### Directions
Search the listing below for the word "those", and copy every line in which it turns up.
::: Given material
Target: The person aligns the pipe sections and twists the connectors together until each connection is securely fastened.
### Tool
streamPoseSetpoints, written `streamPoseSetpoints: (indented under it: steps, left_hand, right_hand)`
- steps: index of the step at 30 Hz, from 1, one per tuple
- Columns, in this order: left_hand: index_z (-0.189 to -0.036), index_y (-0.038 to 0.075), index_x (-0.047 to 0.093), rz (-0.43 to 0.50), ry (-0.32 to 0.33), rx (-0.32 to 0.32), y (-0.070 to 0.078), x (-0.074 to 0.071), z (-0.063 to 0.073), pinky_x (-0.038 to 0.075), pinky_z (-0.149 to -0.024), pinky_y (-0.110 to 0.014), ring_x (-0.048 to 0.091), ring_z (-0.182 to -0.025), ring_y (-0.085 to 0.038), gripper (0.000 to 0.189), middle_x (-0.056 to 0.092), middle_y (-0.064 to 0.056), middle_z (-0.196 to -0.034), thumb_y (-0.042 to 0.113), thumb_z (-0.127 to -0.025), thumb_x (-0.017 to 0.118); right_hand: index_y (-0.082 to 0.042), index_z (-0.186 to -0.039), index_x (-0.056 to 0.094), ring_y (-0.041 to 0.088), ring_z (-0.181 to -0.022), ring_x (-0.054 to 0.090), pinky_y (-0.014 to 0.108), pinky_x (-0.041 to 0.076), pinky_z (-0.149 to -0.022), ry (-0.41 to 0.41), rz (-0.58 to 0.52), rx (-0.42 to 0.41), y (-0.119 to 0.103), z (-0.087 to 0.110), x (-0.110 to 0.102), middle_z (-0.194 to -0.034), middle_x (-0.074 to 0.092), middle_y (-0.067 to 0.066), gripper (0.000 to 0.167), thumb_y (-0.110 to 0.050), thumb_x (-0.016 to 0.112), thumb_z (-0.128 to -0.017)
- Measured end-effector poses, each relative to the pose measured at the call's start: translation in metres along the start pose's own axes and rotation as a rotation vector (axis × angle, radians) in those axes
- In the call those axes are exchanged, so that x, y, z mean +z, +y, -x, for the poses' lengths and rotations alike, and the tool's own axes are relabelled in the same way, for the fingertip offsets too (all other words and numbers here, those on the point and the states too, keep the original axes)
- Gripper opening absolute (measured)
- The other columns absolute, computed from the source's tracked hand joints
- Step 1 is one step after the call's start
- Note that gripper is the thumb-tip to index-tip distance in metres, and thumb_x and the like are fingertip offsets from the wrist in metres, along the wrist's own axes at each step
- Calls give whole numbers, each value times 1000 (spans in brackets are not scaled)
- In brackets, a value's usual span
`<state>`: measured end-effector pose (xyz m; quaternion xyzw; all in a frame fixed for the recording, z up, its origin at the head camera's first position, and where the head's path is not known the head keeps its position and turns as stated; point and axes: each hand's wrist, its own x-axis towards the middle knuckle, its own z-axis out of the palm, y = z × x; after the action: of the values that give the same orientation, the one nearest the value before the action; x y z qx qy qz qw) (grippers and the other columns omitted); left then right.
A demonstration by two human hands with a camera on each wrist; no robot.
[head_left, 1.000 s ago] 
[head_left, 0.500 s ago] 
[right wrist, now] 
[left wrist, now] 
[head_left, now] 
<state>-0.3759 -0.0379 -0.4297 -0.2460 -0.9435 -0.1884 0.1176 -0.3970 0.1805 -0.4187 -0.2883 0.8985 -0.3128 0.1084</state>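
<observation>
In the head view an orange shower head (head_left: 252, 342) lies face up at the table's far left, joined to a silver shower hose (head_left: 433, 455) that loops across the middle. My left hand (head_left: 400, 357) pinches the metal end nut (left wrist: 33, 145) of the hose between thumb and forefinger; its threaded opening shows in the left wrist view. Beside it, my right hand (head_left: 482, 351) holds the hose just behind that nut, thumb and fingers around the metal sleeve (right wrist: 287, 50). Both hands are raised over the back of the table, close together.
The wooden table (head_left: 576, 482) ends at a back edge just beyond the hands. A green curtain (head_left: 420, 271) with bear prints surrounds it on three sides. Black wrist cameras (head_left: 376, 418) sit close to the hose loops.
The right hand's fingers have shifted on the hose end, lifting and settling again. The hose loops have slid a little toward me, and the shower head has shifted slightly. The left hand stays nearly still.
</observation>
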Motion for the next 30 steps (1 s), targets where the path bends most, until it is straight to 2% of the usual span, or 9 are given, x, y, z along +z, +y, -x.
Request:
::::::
### Task response
- Measured end-effector poses, each relative to the pose measured at the call's start: translation in metres along the start pose's own axes and rotation as a rotation vector (axis × angle, radians) in those axes
- In the call those axes are exchanged, so that x, y, z mean +z, +y, -x, for the poses' lengths and rotations alike, and the tool's own axes are relabelled in the same way, for the fingertip offsets too (all other words and numbers here, those on the point and the states too, keep the original axes)

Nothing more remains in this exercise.